### Material for this task:

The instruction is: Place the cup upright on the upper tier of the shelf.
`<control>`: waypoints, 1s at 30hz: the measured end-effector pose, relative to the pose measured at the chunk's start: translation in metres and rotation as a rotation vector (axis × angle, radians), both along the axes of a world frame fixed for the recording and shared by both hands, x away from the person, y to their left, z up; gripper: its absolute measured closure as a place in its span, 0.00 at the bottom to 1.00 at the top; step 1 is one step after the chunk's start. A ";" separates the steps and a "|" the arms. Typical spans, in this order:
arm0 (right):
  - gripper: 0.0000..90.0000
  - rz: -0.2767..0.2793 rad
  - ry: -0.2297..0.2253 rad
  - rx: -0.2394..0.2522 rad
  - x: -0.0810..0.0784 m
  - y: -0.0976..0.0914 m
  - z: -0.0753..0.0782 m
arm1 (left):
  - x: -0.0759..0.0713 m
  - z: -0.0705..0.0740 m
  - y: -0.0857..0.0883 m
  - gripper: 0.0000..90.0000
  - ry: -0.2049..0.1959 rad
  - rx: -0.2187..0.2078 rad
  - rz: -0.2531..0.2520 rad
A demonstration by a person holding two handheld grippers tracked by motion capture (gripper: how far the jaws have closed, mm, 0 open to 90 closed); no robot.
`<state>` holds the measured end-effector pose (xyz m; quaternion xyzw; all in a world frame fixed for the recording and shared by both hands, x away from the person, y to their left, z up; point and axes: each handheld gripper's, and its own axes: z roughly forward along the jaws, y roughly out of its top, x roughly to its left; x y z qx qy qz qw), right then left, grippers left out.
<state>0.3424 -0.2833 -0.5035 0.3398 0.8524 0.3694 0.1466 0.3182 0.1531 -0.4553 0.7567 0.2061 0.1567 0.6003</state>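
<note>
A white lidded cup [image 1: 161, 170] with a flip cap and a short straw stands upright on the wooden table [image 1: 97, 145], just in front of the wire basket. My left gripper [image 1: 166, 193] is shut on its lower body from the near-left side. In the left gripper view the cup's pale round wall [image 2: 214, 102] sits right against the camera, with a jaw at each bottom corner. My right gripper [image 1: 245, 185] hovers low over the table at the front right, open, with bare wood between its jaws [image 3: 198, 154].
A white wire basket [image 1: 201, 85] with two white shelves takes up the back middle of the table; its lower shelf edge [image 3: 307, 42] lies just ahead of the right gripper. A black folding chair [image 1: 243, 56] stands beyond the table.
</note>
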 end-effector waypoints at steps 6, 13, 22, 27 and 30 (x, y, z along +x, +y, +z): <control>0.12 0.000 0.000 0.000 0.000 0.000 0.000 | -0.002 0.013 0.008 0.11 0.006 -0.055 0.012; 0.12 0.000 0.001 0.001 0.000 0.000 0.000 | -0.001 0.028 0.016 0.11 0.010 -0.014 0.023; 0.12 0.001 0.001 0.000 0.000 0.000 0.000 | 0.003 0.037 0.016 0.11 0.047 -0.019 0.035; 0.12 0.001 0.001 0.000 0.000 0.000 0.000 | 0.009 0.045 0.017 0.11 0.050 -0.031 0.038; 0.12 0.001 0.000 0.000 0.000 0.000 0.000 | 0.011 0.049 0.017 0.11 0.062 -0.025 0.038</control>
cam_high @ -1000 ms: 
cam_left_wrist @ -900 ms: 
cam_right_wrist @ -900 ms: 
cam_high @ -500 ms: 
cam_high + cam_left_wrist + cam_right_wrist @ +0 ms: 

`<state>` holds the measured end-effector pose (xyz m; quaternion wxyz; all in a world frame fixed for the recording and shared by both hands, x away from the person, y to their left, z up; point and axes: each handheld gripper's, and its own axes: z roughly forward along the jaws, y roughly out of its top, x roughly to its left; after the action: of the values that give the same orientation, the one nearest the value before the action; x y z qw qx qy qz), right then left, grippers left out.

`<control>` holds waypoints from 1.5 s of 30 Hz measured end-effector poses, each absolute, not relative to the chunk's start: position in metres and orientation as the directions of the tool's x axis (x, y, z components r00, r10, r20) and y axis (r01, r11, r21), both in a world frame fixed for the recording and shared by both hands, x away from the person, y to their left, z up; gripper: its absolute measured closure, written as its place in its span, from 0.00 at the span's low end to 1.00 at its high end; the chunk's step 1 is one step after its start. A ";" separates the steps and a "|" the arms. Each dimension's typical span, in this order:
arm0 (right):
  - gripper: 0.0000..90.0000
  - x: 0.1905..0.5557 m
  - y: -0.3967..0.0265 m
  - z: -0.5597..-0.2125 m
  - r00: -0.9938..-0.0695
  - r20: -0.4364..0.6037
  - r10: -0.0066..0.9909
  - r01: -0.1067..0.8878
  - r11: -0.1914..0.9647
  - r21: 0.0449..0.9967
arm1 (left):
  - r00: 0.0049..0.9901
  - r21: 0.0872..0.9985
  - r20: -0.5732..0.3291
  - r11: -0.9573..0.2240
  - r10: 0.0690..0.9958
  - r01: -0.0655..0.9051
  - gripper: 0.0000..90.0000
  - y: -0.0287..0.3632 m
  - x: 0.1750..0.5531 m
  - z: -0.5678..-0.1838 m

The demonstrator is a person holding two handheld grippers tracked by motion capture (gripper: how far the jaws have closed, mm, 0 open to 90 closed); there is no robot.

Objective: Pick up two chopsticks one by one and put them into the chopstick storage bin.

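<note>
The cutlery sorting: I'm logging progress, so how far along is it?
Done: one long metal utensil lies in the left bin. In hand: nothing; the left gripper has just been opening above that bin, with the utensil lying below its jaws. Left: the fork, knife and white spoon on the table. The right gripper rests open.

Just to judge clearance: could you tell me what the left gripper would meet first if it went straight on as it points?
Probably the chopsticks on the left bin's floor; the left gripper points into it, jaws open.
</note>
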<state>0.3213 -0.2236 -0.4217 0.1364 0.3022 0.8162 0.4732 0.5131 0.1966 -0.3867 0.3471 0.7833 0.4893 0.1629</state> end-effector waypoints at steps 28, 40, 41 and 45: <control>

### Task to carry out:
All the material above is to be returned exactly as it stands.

### Solution:
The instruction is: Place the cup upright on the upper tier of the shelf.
`<control>`: waypoints, 1s at 30hz: the measured end-effector pose, relative to the pose measured at the chunk's start: translation in metres and rotation as a rotation vector (axis × angle, radians), both along the axes of a world frame fixed for the recording and shared by both hands, x away from the person, y to their left, z up; gripper: its absolute measured closure as a place in its span, 0.00 at the bottom to 1.00 at the top; step 1 is one step after the chunk's start. A ";" separates the steps and a "|" the arms. Typical spans, in this order:
arm0 (right):
  - gripper: 0.0000..90.0000
  - rz: -0.2767..0.2793 rad
  - ry: -0.2297..0.2253 rad
  - rx: -0.2394..0.2522 rad
  - x: -0.0810..0.0784 m
  - y: -0.0976..0.0914 m
  - z: -0.0753..0.0782 m
arm1 (left):
  - x: -0.0759..0.0713 m
  - z: -0.0705..0.0740 m
  - y: -0.0857..0.0883 m
  - gripper: 0.0000..90.0000
  - ry: -0.2049..0.1959 rad
  - rx: -0.2187..0.2078 rad
  - rz: -0.2531..0.2520 rad
A demonstration by a person holding two handheld grippers tracked by motion capture (gripper: how far the jaws have closed, mm, 0 open to 90 closed); no robot.
`<state>` holds the measured end-effector pose (xyz m; quaternion xyzw; all in a world frame fixed for the recording and shared by both hands, x away from the person, y to their left, z up; point and axes: each handheld gripper's, and its own axes: z roughly forward along the jaws, y roughly out of its top, x roughly to its left; x y z qx qy qz qw), right then left, grippers left out.
<state>0.3424 -0.2833 -0.5035 0.3398 0.8524 0.3694 0.1466 0.3182 0.1531 -0.4553 0.7567 0.2061 0.1567 0.6003</state>
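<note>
A white lidded cup [image 1: 161, 170] with a flip cap and a short straw stands upright on the wooden table [image 1: 97, 145], just in front of the wire basket. My left gripper [image 1: 166, 193] is shut on its lower body from the near-left side. In the left gripper view the cup's pale round wall [image 2: 214, 102] sits right against the camera, with a jaw at each bottom corner. My right gripper [image 1: 245, 185] hovers low over the table at the front right, open, with bare wood between its jaws [image 3: 198, 154].
A white wire basket [image 1: 201, 85] with two white shelves takes up the back middle of the table; its lower shelf edge [image 3: 307, 42] lies just ahead of the right gripper. A black folding chair [image 1: 243, 56] stands beyond the table.
</note>
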 end-effector waypoints at steps 6, 13, 22, 27 and 30 (x, y, z along +x, +y, +z): <control>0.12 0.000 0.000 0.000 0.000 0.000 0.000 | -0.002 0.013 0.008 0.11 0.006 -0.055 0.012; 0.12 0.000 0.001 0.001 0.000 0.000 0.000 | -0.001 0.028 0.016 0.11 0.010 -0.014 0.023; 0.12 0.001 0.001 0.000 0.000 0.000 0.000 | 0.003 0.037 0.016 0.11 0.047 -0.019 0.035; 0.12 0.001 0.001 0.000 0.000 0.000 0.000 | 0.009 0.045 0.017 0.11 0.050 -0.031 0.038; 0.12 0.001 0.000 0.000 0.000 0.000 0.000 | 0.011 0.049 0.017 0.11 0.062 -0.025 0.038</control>
cam_high @ -1000 ms: 
cam_left_wrist @ -900 ms: 
cam_right_wrist @ -900 ms: 
cam_high @ -500 ms: 
cam_high + cam_left_wrist + cam_right_wrist @ +0 ms: 

`<state>` holds the measured end-effector pose (xyz m; quaternion wxyz; all in a world frame fixed for the recording and shared by both hands, x away from the person, y to their left, z up; point and axes: each handheld gripper's, and its own axes: z roughly forward along the jaws, y roughly out of its top, x roughly to its left; after the action: of the values that give the same orientation, the one nearest the value before the action; x y z qw qx qy qz), right then left, grippers left out.

`<control>` holds waypoints from 1.5 s of 30 Hz measured end-effector poses, each absolute, not relative to the chunk's start: position in metres and orientation as the directions of the tool's x axis (x, y, z components r00, r10, r20) and y axis (r01, r11, r21), both in a world frame fixed for the recording and shared by both hands, x away from the person, y to their left, z up; gripper: its absolute measured closure, written as its place in its span, from 0.00 at the span's low end to 1.00 at its high end; the chunk's step 1 is one step after its start. A ";" separates the steps and a "|" the arms. Each dimension's typical span, in this order:
arm0 (right):
  - gripper: 0.0000..90.0000
  - x: 0.1905..0.5557 m
  - y: -0.3967..0.0265 m
  - z: -0.5597..-0.2125 m
  - r00: -0.9938..-0.0695
  - r20: -0.4364..0.6037
  - r10: -0.0066..0.9909
  - r01: -0.1067..0.8878
  - r11: -0.1914..0.9647
  - r21: 0.0449..0.9967
arm1 (left):
  - r00: 0.0049..0.9901
  - r21: 0.0872..0.9985
  - r20: -0.5732..0.3291
  - r11: -0.9573..0.2240
  - r10: 0.0690..0.9958
  - r01: -0.0655..0.9051
  - gripper: 0.0000..90.0000
  - y: -0.0287..0.3632 m
  - x: 0.1750..0.5531 m
  - z: -0.5678..-0.1838 m

The demonstrator is a person holding two handheld grippers tracked by motion capture (gripper: how far the jaws have closed, mm, 0 open to 90 closed); there is no robot.

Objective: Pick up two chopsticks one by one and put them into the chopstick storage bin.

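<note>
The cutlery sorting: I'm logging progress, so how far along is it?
Done: one long metal utensil lies in the left bin. In hand: nothing; the left gripper has just been opening above that bin, with the utensil lying below its jaws. Left: the fork, knife and white spoon on the table. The right gripper rests open.

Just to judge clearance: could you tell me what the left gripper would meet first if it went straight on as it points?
Probably the chopsticks on the left bin's floor; the left gripper points into it, jaws open.
</note>
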<state>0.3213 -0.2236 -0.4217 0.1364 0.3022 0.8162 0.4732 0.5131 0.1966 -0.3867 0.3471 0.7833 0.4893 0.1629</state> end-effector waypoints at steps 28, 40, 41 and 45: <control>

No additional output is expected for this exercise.